The Raman spectrograph at the Archives and Publications Cell, IISc

September 1921. Somewhere on the Mediterranean Sea. Indian physicist CV Raman, sailing from England to Bombay, was pondering over the vivid blue of the water. Lord Rayleigh’s explanation that it was so because of the blue sky above it, didn’t seem convincing. He had a few simple optical instruments with him, and examined the water. The liquid molecules, like air, seemed to be scattering light too, he realised.

Raman reached India and rushed to his lab in Calcutta University, where he began to build an instrument to study scattering of light in liquids. It came to be known as the Raman spectrograph, where he obtained the first spectrum of light being scattered by liquids in 1928.

Looking at a replica of this instrument today, in Bangalore, as it lies in repose in a glass case, it’s hard to imagine that this wooden contraption explained the blueness of oceans. Raman breathed his last in 1970, but his scientific pursuits rest in posterity along with the works of Johannes Kepler, CNR Rao and countless other scientists in the growing science archives of Bangalore.

Stories of people and events endure because of storytellers, and an archive is a most meticulous collector of tales. It serves both as a protector and preserver, collecting stories as assiduously as a bee collects pollen, where each grain is an archival record. A science archive is specialised: it harvests records to reconstruct scientific history.

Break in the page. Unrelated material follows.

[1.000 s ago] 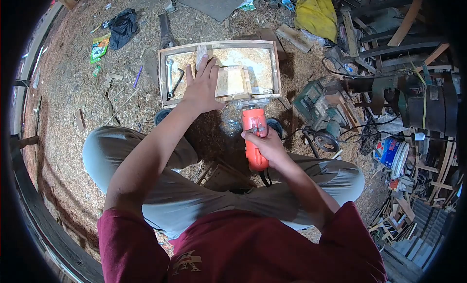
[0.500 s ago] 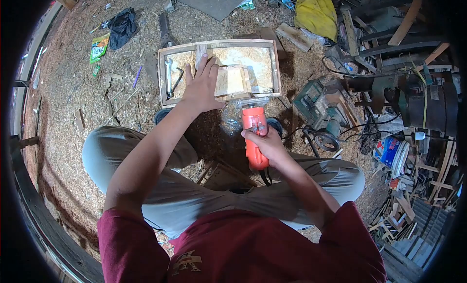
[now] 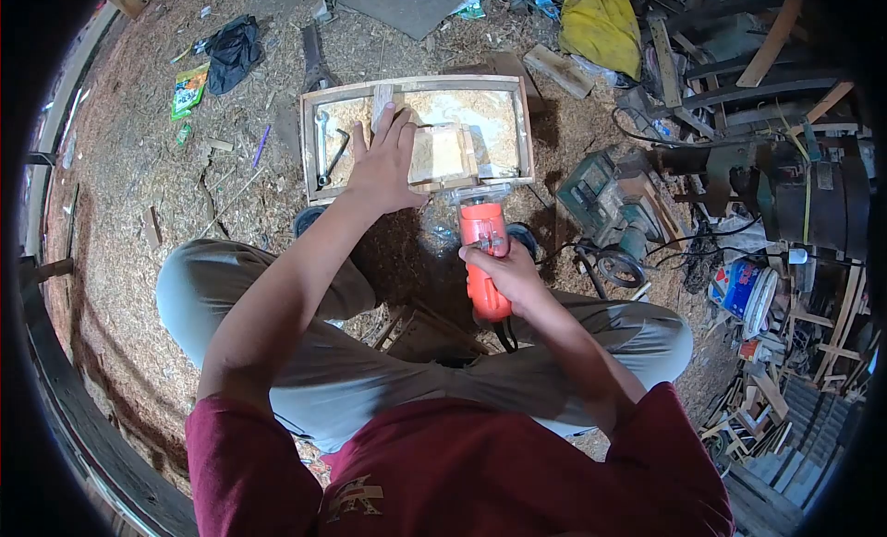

“A science archive is a place where you can preserve not just documents about the history of the institute, but also records of past projects, scientists and processes,” says Arun Mangalam, chair of the Theory group at the Indian Institute of Astrophysics (IIA) and a faculty supervisor for the archival work at the institute. “The archival space is essentially about the survival of ideas.”

An archive collects, documents, organises and preserves anything that has something to narrate about the past, but the value of the tale is a decision of both foresight and hindsight for the archivist. The archives at the National Centre for Biological Sciences (NCBS) offers an idea about that value in its mission statement. “An archival record is a fragment of a story. The narratives of our lives give rise to these things we call collections, manuscripts, oral history interviews, each an abstract item sitting in the physical and digital shelves of an archive. We keep that in mind when we look for archival material. Every person has many stories, and every story has many people,” it reads.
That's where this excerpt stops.